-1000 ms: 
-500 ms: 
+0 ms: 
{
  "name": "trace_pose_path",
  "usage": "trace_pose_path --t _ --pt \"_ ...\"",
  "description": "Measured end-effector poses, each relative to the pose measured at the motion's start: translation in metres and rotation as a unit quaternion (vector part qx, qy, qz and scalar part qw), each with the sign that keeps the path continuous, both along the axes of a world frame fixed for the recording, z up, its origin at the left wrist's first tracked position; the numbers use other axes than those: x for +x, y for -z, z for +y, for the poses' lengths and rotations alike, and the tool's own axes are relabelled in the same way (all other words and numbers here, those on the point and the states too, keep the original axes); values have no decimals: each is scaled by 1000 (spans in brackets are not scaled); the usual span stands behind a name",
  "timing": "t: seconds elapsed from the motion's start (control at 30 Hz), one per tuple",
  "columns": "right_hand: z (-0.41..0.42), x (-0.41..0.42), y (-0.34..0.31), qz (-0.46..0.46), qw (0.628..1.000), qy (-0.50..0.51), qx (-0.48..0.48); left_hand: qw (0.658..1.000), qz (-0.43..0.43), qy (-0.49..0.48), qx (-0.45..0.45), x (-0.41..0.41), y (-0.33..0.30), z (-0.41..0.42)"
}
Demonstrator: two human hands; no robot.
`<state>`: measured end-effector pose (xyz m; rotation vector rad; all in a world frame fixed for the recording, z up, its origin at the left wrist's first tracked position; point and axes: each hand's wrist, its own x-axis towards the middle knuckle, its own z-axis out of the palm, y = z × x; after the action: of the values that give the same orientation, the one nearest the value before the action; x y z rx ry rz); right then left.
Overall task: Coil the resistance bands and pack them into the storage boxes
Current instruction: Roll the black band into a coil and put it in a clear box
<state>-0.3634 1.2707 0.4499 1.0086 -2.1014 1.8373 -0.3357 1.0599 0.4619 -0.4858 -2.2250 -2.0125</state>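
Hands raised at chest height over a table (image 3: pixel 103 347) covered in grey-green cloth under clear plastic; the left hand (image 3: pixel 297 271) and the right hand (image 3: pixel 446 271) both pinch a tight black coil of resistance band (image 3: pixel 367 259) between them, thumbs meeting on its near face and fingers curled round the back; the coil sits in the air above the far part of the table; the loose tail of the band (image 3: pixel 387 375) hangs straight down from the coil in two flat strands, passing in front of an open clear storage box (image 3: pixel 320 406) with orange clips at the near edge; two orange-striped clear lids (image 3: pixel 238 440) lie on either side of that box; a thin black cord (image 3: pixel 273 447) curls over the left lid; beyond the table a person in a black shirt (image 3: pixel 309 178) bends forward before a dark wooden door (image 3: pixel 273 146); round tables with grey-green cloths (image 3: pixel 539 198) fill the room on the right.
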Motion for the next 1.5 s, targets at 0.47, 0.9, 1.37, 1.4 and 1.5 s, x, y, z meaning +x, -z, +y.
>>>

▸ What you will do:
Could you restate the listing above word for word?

▸ Response:
-1000 ms: 
-500 ms: 
+0 ms: 
{
  "name": "trace_pose_path",
  "usage": "trace_pose_path --t _ --pt \"_ ...\"",
  "description": "Measured end-effector poses, each relative to the pose measured at the motion's start: translation in metres and rotation as a unit quaternion (vector part qx, qy, qz and scalar part qw), each with the sign that keeps the path continuous, both along the axes of a world frame fixed for the recording, z up, its origin at the left wrist's first tracked position; the numbers use other axes than those: x for +x, y for -z, z for +y, for the poses' lengths and rotations alike, and the tool's own axes are relabelled in the same way (all other words and numbers here, those on the point and the states too, keep the original axes); values have no decimals: each is scaled by 1000 (spans in brackets are not scaled); the usual span stands behind a name",
  "timing": "t: seconds elapsed from the motion's start (control at 30 Hz), one per tuple",
  "columns": "right_hand: z (-0.41..0.42), x (-0.41..0.42), y (-0.34..0.31), qz (-0.46..0.46), qw (0.628..1.000), qy (-0.50..0.51), qx (-0.48..0.48); left_hand: qw (0.658..1.000), qz (-0.43..0.43), qy (-0.49..0.48), qx (-0.45..0.45), x (-0.41..0.41), y (-0.33..0.30), z (-0.41..0.42)"
}
Demonstrator: two human hands; no robot.
`<state>`: measured end-effector pose (xyz m; rotation vector rad; all in a world frame fixed for the recording, z up, its origin at the left wrist's first tracked position; point and axes: each hand's wrist, its own x-axis towards the middle knuckle, its own z-axis out of the palm, y = z × x; after the action: of the values that give the same orientation, the one nearest the value before the action; x y z rx ry rz); right then left.
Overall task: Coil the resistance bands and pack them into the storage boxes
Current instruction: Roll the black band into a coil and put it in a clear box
<state>-0.3634 1.2707 0.4499 1.0086 -2.1014 1.8373 -0.3357 1.0599 0.4619 -0.4858 -2.2250 -2.0125</state>
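Hands raised at chest height over a table (image 3: pixel 103 347) covered in grey-green cloth under clear plastic; the left hand (image 3: pixel 297 271) and the right hand (image 3: pixel 446 271) both pinch a tight black coil of resistance band (image 3: pixel 367 259) between them, thumbs meeting on its near face and fingers curled round the back; the coil sits in the air above the far part of the table; the loose tail of the band (image 3: pixel 387 375) hangs straight down from the coil in two flat strands, passing in front of an open clear storage box (image 3: pixel 320 406) with orange clips at the near edge; two orange-striped clear lids (image 3: pixel 238 440) lie on either side of that box; a thin black cord (image 3: pixel 273 447) curls over the left lid; beyond the table a person in a black shirt (image 3: pixel 309 178) bends forward before a dark wooden door (image 3: pixel 273 146); round tables with grey-green cloths (image 3: pixel 539 198) fill the room on the right.
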Motion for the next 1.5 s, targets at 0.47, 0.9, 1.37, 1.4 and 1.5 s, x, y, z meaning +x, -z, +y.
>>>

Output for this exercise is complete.